TASK: Repeat exactly the lines of the records below, starting at the line containing "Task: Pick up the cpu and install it" and ending at the line containing "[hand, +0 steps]". Leave the pictures out.

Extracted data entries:
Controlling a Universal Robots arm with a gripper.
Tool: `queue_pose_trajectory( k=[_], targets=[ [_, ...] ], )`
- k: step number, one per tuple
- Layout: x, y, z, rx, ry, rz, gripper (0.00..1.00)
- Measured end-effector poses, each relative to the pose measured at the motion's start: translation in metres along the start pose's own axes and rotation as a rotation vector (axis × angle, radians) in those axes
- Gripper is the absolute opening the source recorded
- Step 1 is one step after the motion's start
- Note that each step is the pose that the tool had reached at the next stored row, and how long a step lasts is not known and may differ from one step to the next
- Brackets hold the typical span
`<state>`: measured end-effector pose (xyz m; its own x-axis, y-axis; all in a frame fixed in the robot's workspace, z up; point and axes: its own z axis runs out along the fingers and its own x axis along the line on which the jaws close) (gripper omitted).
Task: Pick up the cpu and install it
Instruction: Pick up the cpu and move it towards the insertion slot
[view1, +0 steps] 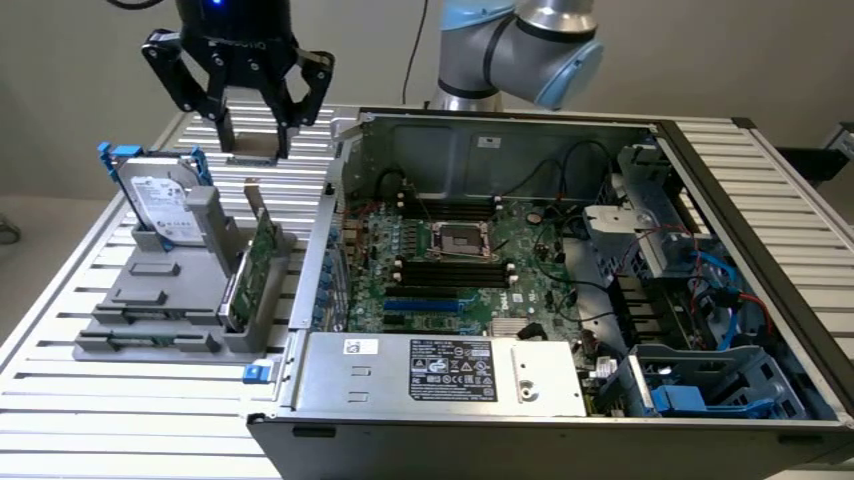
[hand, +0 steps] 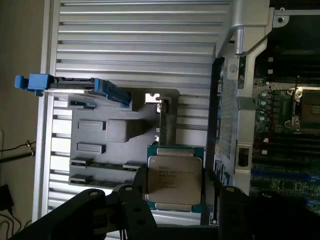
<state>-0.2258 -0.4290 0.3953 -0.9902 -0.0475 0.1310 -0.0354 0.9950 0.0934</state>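
Cpu (hand: 175, 175) is hanging in the pincer (hand: 175, 202), its silvery lid facing the wrist camera and its pale rim showing all round. The two dark fingers (hand: 138, 192) are pressing on opposite edges of the chip, so the pincer is closed on the cpu and nothing else.

In the exterior view the pincer (view1: 254, 135) is hovering outside the computer case (view1: 441, 372), beyond the case's wall on the exterior view's left, with the cpu (view1: 255, 152) raised well above the grey holder (view1: 160, 300) standing beside that same wall. A hard drive (view1: 167, 205) is leaning upright in the holder, on the side away from the case.

Judging from this, the picking-up part appears finished and the carrying part is in hand. The installing is not yet done: the socket (view1: 463, 240) is lying on the motherboard deep inside the case, well apart from the chip, and it is looking bare. Seating would likely call for the chip arriving flat, square to the socket frame, and clear of the case's wall.
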Motion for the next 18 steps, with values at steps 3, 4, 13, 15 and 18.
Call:
queue_pose_trajectory(
  k=[3,4,13,15,18],
  targets=[
    [-0.014,-0.0005,-0.0019,0.0,0.0003,0.0,0.55],
    [-0.018,-0.0006,-0.0025,0.0,0.0002,0.0,0.55],
    [-0.059,0.0062,-0.0055,0.0001,0.0003,0.0,0.55],
    [-0.069,0.0094,-0.0045,-0.0001,0.0002,0.0,0.55],
    [-0.083,0.0153,-0.0018,0.0,0.0003,0.0,0.55]
  ],
)
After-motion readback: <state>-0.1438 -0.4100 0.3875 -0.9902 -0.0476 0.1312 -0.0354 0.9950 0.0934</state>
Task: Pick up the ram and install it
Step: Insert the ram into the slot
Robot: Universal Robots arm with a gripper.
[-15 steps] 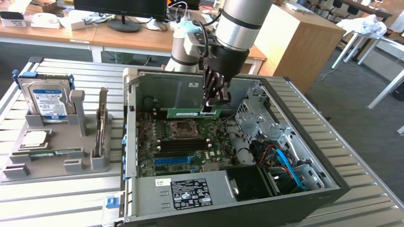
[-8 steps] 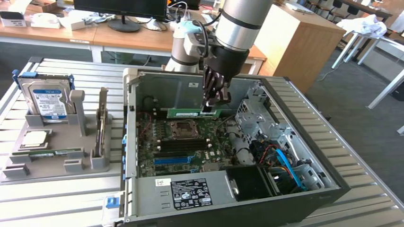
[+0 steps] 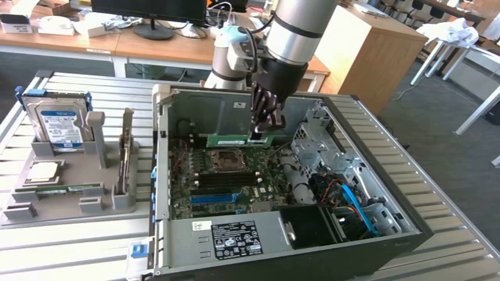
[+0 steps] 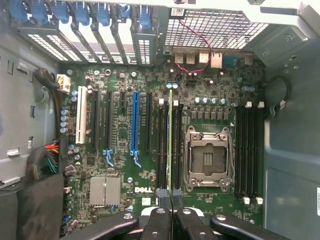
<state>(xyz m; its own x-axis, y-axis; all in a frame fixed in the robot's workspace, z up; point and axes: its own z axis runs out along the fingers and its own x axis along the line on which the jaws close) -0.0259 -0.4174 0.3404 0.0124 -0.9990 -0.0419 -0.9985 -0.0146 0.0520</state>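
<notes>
My claw (image 3: pixel 263 130) is pinched narrow on one end of the ram (image 3: pixel 234 141), which hangs on edge inside the open case (image 3: pixel 203 114). It sits just above the motherboard (image 4: pixel 85 160), roughly in line with the dark memory slots (image 4: pixel 162 145) beside the processor socket (image 4: pixel 209 156). The danger, as I judge it, is skew. If the stick meets the slot crooked (or with its notch mismatched), pressing could flex the board or damage contacts — and held by one end, it could pivot in my grip.

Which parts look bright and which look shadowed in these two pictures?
Exterior view: the table is brightly lit; the case is shaded inside. Wrist view: the motherboard is evenly lit, the grille glares white, and the gripper holding the ram looks dark.
</notes>
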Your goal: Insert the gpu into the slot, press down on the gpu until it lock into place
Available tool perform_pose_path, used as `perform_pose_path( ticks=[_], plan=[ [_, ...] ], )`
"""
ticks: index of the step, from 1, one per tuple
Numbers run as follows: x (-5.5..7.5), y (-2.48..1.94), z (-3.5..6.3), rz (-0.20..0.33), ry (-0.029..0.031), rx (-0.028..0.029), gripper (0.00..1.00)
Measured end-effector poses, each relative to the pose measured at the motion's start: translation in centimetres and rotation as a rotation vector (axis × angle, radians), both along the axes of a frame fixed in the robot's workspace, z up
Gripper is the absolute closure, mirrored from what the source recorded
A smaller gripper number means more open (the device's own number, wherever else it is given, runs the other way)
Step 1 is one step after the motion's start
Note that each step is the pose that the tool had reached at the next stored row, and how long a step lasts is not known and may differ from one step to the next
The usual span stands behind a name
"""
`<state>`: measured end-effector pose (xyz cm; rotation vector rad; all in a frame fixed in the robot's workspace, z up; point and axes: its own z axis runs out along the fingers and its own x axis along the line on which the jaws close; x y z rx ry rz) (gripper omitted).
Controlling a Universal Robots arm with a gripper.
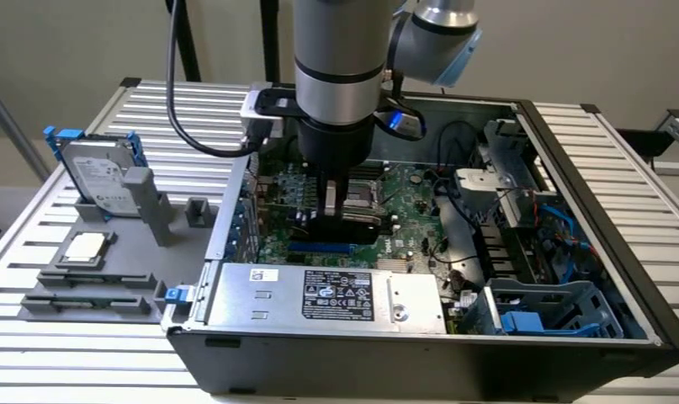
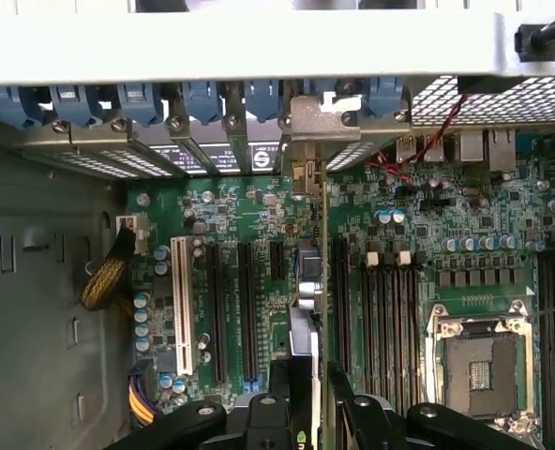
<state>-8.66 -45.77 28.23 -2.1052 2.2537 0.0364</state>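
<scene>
Gripper (image 1: 339, 212) is down inside the PC case (image 1: 429, 366), fingers (image 2: 352, 417) clamped on either side of the gpu (image 1: 356, 229) — card is held, standing on edge over the motherboard (image 1: 412, 227). Ref pt = CPU socket (image 2: 479, 361). Wrist cam: gpu is seen edge-on, running parallel to the memory slots (image 2: 390, 309), which sit btw it and the socket. Its silver bracket (image 2: 320, 117) end is up at the case's rear wall, in line w/ the blue retention clips (image 2: 202, 98). White PCI slot (image 2: 181, 295) + black expansion slots (image 2: 231, 309) lie on the far side of the gpu from the socket. Ext cam: gpu is just beside the socket, on the side toward the PSU (image 1: 328, 295). The blue slot (image 1: 322, 249) shows as a strip right along the card's lower edge, btw card and PSU. Can't tell if the card edge is already in the slot or just above it — the card body hides the contact line. Hard drive (image 1: 96, 172) w/ blue rails is well apart from the socket, outside the case on the exterior view's left, standing upright in a grey fixture (image 1: 92, 286).
</scene>
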Motion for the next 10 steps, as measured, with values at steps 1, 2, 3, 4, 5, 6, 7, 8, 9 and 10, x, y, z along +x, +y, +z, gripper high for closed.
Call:
perform_pose_path(
  ticks=[1, 2, 3, 4, 5, 6, 7, 8, 9, 10],
  plan=[
    [0.0, 0.04, -0.03, 0.003, 0.0, 0.0, 0.74],
    [0.0, 0.09, -0.06, 0.007, 0.0, 0.0, 0.74],
    [0.0, 0.13, -0.08, 0.01, -0.0001, 0.0002, 0.74],
    [0.01, 0.14, -0.11, 0.013, 0.0, 0.0003, 0.74],
    [0.01, 0.15, -0.15, 0.014, 0.0001, 0.0002, 0.74],
    [0.0, 0.15, -0.21, 0.014, 0.0006, 0.0001, 0.74],
    [0.0, 0.16, -0.28, 0.014, 0.0014, 0.0, 0.74],
    [-0.01, 0.16, -0.37, 0.014, 0.002, 0.0, 0.74],
    [-0.01, 0.16, -0.47, 0.014, 0.0026, 0.0001, 0.74],
    [0.0, 0.17, -0.56, 0.014, 0.0029, 0.0001, 0.74]
  ],
)
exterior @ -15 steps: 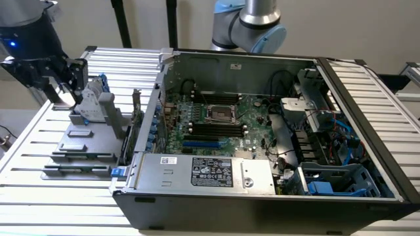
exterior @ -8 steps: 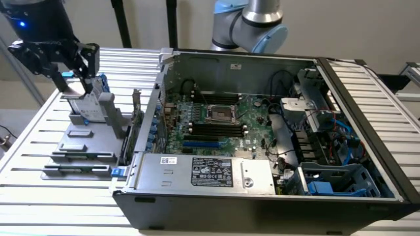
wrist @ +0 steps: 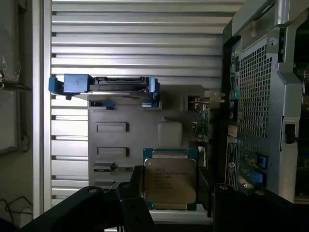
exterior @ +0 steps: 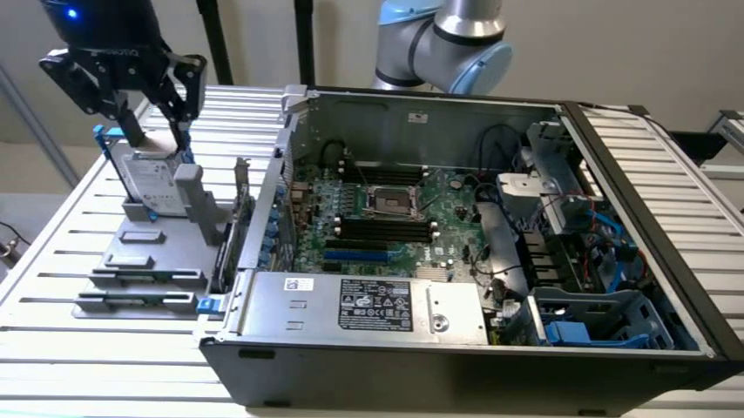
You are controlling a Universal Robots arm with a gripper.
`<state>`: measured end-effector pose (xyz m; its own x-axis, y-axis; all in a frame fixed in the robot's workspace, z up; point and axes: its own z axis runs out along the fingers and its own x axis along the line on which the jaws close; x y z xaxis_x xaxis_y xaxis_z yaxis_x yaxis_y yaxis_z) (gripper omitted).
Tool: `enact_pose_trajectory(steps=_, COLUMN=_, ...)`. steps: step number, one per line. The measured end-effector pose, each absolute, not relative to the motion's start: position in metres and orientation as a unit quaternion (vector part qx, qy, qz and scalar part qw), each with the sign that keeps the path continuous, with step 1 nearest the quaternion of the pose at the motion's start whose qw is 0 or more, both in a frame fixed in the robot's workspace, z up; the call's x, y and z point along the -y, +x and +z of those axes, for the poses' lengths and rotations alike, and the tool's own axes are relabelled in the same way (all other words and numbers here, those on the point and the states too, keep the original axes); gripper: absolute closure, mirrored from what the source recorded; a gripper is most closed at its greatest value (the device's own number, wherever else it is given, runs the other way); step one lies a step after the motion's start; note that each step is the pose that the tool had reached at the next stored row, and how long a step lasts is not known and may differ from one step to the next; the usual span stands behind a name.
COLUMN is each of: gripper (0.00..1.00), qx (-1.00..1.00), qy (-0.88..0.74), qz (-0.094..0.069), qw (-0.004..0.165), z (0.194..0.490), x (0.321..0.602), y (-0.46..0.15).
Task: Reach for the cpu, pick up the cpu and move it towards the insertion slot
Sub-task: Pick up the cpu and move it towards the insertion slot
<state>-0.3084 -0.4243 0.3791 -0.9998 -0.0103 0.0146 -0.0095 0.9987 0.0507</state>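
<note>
So the gripper [wrist: 171, 187] had its jaws clamped on the cpu [wrist: 170, 174], one on each side. It hung over the grey holder [exterior: 174, 261] by the hard drive [exterior: 152, 178]. In the exterior view that was roughly 10 o'clock from the slot [exterior: 389, 202], outside the case [exterior: 465, 366].

cpu [wrist: 170, 181]: brushed silvery metal lid, green board rim. Hard drive frame [wrist: 77, 83]: blue plastic. Holder plate [wrist: 140, 130]: matt grey. Table [wrist: 145, 38]: ribbed bare aluminium. Case wall [wrist: 256, 92]: perforated sheet metal. My gripper [exterior: 160, 139]: matt black.
</note>
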Motion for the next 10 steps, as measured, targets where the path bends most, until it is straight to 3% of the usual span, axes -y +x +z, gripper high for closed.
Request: enact_pose_trajectory(steps=10, gripper=0.46, qx=0.999, qy=0.005, qz=-0.034, qw=0.007, z=0.397, x=0.425, y=-0.263)
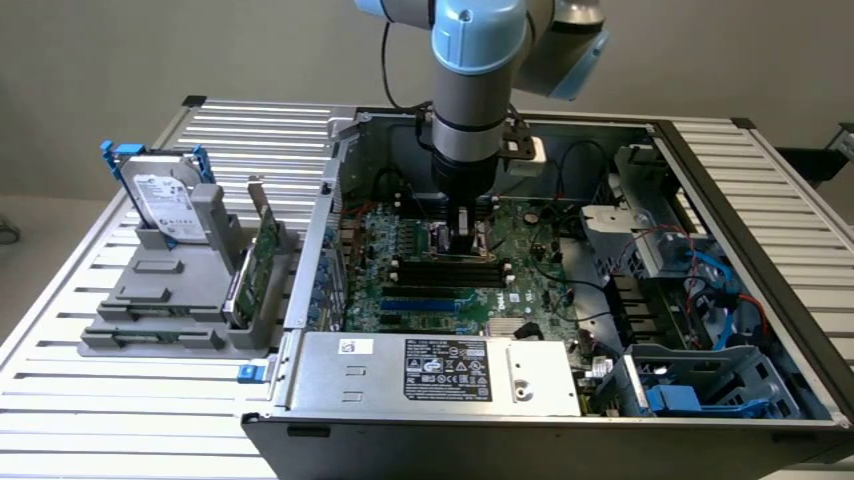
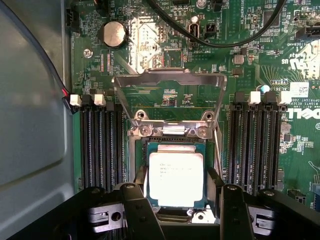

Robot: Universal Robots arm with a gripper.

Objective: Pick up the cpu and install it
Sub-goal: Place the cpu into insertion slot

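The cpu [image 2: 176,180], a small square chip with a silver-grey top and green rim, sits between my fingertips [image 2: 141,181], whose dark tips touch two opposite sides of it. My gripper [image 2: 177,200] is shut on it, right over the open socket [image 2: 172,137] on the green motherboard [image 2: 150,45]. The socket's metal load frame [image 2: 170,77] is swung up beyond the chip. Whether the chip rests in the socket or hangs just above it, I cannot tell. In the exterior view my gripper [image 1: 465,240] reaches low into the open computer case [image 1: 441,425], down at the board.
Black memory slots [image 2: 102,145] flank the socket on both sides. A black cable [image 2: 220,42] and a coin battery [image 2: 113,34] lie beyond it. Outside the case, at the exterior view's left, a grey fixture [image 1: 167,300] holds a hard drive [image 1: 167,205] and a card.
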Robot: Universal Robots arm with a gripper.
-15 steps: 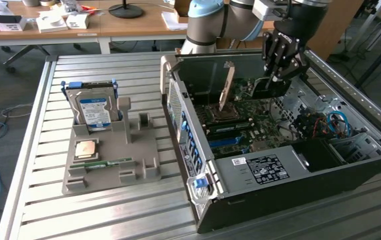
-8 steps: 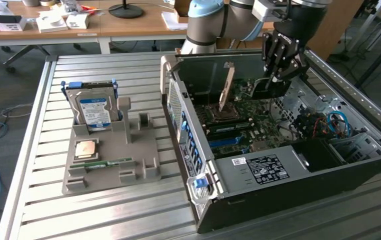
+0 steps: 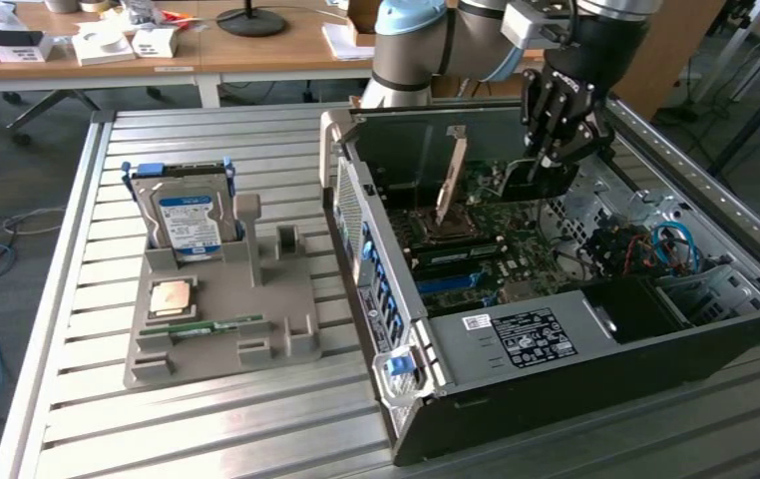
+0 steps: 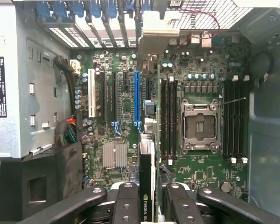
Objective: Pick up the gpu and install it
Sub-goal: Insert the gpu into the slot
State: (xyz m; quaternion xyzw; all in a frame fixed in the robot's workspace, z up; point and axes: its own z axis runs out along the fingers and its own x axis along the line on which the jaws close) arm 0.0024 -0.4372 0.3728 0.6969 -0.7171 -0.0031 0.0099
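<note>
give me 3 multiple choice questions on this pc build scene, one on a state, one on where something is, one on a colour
1. What state is the end effector in?
A) open, holding nothing
B) closed on the graphics card over the motherboard
C) closed, holding nothing

2. Where is the hard drive?
A) lying on the motherboard
B) beside the graphics card
C) standing in the grey tray

3. What colour is the long slot in line with the held card's edge?
A) blue
B) red
C) yellow

Answers:
1 B, its fingers clamp the card from both sides.
2 C, it stands upright in the tray on the exterior view's left.
3 A, the wrist view shows a blue slot just ahead of the card.
</note>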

ANSWER TO THE PROBLEM:
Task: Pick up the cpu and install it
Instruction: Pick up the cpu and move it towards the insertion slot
[view1, +0 steps] 
[hand, +0 steps] 

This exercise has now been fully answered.